Samuel Adams formed the Boston Committee of Correspondence
(1772) to share information, coordinate protests, and expose British tyranny.
Within two years, there were 300 similar committees throughout the colonies,
converting Boston activism into a colony-wide fight. He amplified a small riot
until it became the infamous “Boston Massacre.” He helped found the clandestine
Sons of Liberty, which added street muscle to the resistance. He popularized
James Otis Jr.’s slogan, “no taxation without representation,” orchestrated the
Boston Tea Party, and helped organize Paul Revere’s Ride. Samuel Adams was
omnipresent. No wonder he is called the “Father of the American Revolution.”

Adams was a revolutionary, but of a different nature than
most.

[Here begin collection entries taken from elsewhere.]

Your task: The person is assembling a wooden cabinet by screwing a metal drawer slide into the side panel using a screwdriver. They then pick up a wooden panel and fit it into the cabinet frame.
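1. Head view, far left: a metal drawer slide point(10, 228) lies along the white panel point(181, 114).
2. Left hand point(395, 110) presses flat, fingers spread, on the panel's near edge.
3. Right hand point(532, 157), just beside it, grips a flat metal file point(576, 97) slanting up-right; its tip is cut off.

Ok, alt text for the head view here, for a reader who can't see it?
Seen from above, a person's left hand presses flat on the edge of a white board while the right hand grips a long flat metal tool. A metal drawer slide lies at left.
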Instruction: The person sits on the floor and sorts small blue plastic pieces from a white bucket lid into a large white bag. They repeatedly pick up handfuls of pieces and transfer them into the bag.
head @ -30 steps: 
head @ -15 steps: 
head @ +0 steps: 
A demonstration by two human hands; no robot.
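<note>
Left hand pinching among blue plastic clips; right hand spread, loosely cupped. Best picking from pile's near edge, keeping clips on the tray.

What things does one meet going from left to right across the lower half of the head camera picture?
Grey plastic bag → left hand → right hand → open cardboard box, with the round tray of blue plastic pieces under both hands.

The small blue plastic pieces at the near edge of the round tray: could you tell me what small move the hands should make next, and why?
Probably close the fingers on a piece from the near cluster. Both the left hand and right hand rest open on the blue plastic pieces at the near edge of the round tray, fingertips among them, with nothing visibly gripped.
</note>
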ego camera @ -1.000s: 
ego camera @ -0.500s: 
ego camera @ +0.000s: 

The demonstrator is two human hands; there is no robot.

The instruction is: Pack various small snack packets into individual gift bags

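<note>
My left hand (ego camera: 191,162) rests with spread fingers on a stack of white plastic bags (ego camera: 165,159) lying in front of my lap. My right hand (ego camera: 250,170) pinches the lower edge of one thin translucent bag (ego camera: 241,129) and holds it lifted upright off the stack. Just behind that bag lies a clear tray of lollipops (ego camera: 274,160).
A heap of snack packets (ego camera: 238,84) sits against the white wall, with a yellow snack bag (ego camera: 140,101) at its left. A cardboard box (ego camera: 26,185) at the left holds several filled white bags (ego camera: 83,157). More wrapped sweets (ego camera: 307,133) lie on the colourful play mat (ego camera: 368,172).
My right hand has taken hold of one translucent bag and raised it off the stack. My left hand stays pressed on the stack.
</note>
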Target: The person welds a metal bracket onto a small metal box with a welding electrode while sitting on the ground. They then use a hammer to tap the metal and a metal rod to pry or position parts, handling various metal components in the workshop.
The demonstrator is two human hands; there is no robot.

British officials scoffed that Adams’ followers were a “tippling, nasty,
vicious crew” from seedy taverns. The truth of the matter is that he recruited
Sons of Liberty partisans from church choirs. Adams blended faith and rebellion
to build a grassroots army that toppled an empire.

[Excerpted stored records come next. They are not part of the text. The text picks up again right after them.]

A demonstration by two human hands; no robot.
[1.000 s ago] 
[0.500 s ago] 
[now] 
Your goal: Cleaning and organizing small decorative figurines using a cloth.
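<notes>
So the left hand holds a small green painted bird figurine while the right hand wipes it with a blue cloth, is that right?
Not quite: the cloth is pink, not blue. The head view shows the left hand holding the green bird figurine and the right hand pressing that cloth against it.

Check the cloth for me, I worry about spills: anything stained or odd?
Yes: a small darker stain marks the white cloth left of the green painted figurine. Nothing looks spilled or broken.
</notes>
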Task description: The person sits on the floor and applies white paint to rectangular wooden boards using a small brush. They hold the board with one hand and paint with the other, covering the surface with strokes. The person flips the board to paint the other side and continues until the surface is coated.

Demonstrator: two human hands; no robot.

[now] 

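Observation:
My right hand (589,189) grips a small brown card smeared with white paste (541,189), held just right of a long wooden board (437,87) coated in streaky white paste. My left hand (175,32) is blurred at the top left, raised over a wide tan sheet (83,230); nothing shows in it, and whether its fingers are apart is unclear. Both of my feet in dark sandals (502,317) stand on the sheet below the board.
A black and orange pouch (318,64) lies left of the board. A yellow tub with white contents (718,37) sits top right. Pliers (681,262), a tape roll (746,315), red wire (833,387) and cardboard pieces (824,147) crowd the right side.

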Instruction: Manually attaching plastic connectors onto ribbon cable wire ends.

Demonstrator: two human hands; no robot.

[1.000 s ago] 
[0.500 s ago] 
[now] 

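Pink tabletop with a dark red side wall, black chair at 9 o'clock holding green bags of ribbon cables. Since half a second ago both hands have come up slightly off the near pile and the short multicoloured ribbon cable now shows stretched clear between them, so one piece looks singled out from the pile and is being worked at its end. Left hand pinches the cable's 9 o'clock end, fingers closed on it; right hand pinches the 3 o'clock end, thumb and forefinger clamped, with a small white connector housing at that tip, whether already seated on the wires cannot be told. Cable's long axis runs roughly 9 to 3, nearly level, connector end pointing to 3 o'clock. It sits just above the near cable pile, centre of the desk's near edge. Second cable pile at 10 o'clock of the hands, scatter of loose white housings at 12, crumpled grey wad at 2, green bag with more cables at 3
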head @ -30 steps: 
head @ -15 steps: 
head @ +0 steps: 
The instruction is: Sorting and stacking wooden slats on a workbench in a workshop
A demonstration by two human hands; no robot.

Today, we hear “no taxation without representation” and
think the hullabaloo was about taxes. Our Revolution was primarily about the
lack of representation, rather than taxes. Prominent men of the era, including
George Washington and Benjamin Franklin, were angry that they did not have the
privileges of British citizenship. They were subjects of the empire. If the
colonists could not be British, then they would become Americans.
Adams signed the Declaration of Independence immediately
after John Hancock’s oversized signature. He did not serve as a soldier in the
war, stating that his weapon was “the pen, not the sword.” Adams refused to
attend the Constitutional Convention because he feared giving more power to the
government and fought for a Bill of Rights before supporting ratification.

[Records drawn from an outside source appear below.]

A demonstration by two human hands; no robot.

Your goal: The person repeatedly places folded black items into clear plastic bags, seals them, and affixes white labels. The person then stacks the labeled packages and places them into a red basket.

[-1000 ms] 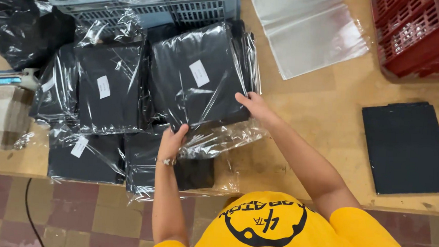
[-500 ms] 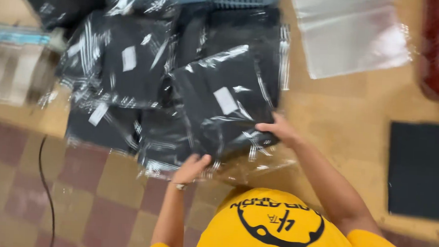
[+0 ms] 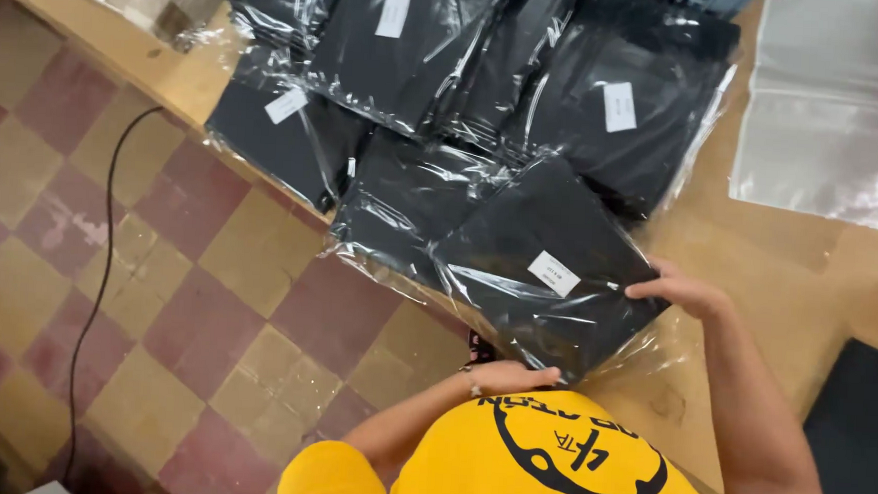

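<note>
Bagged black garment [image 3: 548, 273] held at desk [image 3: 759, 264] edge atop similar packs [image 3: 402, 190]; left hand [image 3: 512, 377] grips near corner, right hand [image 3: 679, 288] far edge. Judged light, floppy, film slippery; best pinched at opposite edges.

1. A light wooden table [image 3: 759, 254] runs diagonally across the view, its edge above a red and tan checkered floor [image 3: 156, 292].
2. Overlapping black garments sealed in clear plastic bags [image 3: 486, 109] cover most of it.
3. Empty clear bags [image 3: 837, 108] lie at the upper right.
4. A flat black piece [image 3: 865, 430] lies at the lower right.
</note>
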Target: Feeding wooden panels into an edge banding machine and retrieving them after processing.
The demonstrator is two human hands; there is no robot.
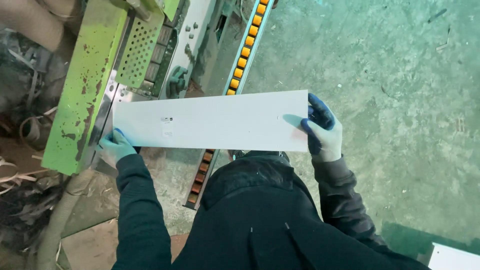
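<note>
A long white rectangular panel (215, 121) lies level across the middle of the view, held at both ends. My left hand (115, 146), in a light glove with blue fingertips, grips the panel's near left corner beside the green machine. My right hand (322, 129), gloved the same way, clasps the right end with its thumb on top of the panel. A small grey sticker sits on the panel's left part.
A worn green machine (85, 85) with a perforated guard (137, 47) stands at the left. A roller rail with orange wheels (247, 40) runs under the panel. A flexible hose (62, 212) and scrap strips lie at lower left. Another white board (452, 257) shows at bottom right on the concrete floor (400, 75).
</note>
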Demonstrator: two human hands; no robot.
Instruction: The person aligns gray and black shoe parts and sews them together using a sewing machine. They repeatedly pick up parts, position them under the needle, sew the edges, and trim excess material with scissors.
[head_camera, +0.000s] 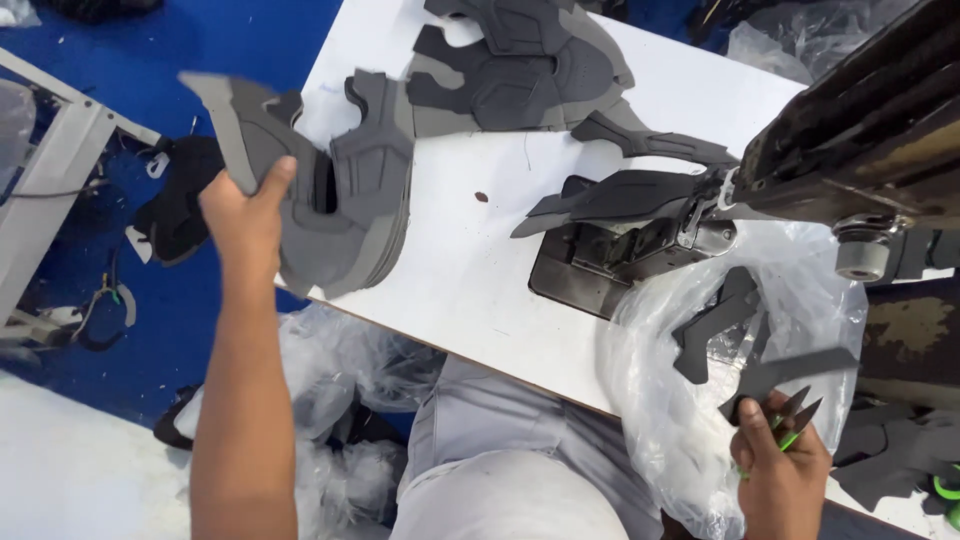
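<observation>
Nearest the lens, pale grey trouser legs (500, 470) below the bench's near edge. Just right of them, right hand (782, 470) closed around small scissors with green handles (790, 430) together with a dark grey cut strip (790, 372), held over a clear plastic bag (700, 400) at the near right corner of the white bench (470, 250). Inside the bag, roughly two more dark strips; exact number not clear through the film.

Left hand (245, 215) raised at the bench's left edge, fingers clamped on a thick stack of grey shaped panels (345, 190); layers too many and too close to count.

At the far edge, a second heap of grey panels (520, 60), at least three overlapping, number uncertain. One long pointed dark piece (620, 195) lying under the sewing machine head (860, 140), on its metal plate (610, 265) toward the right edge.

Judged as somewhere in the middle: one piece at the needle, one strip in hand, a full stack lifted, another heap waiting at the back. No clearly finished pile visible, so share done versus left cannot be told.

One machine, one pair of scissors, one bag on the bench; more crumpled plastic (340, 380) below the near edge.
</observation>
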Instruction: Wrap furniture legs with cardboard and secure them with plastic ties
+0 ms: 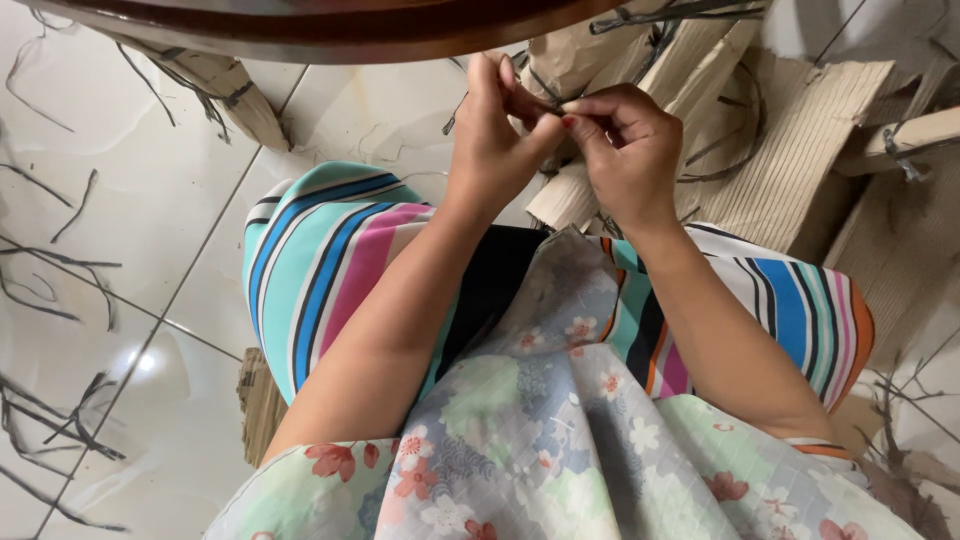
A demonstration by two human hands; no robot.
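Note:
My left hand [492,140] and my right hand [625,150] meet in front of me above my lap, fingertips pinched together on a thin dark strand [548,95] that runs between them. The strand is small and mostly hidden by the fingers. Just behind the hands lie folded pieces of brown corrugated cardboard [790,150] with dark wire-like strips across them. My knees, covered in striped cloth [330,260], sit below the hands.
A dark wooden table edge [330,25] spans the top of the view. Thin dark strips [60,420] are scattered over the white tiled floor at left. More cardboard [910,240] is piled at right, and a small piece [262,400] lies under my left knee.

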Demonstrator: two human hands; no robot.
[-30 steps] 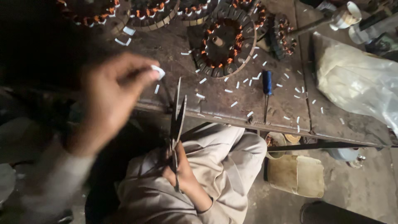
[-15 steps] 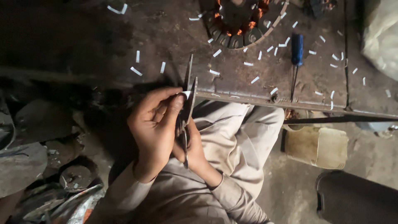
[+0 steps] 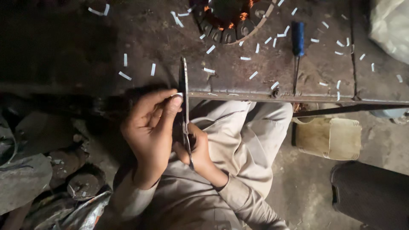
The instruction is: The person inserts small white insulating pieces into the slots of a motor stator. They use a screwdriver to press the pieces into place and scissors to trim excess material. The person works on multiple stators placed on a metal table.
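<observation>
Left hand (image 3: pixel 150 130) pinching white strip (image 3: pixel 178 95) against scissors (image 3: pixel 185 106)

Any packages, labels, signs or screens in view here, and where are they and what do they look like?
Plastic bag: top right corner on the workbench, crumpled, translucent white.
Shiny wrapper: bottom left on the floor, crumpled, silvery with an orange patch.
No signs or screens.

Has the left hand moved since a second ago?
Yes. The left hand has come back from over the table to the scissors at its near edge.
</observation>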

Revolutionaries often fade away in disillusionment or take control of the
government they helped foment. Adams chose the second course and served three
terms as governor of Massachusetts. Ironically, as governor, he crushed Shays’
Rebellion.
Revolutions require more than rabble-rousers; otherwise,
they go awry. Successful revolutions require a clear and workable philosophical
underpinning. The Enlightenment provided the philosophical foundation for the
American Revolution. The Founding of the United States of America is the
crowning achievement of the Enlightenment.
Samuel Adams studied Enlightenment ideas at Harvard and
referenced Locke in his short and forceful “Rights of the Colonists” (1772). He
did not write intellectual treatises. He was a man of the street. He turned
Locke, Montesquieu, and Rousseau into slogans, riots, and policy.
Samuel Adams had a knack for exciting people to act. He
envisioned a new nation where “The natural liberty of man is to be free from
any superior power on earth, and not to be under the will or legislative
authority of man, but only to have the law of nature for his rule.”
His genius was getting others to share this vision … and
make it happen.
This article was first published in Constitution America.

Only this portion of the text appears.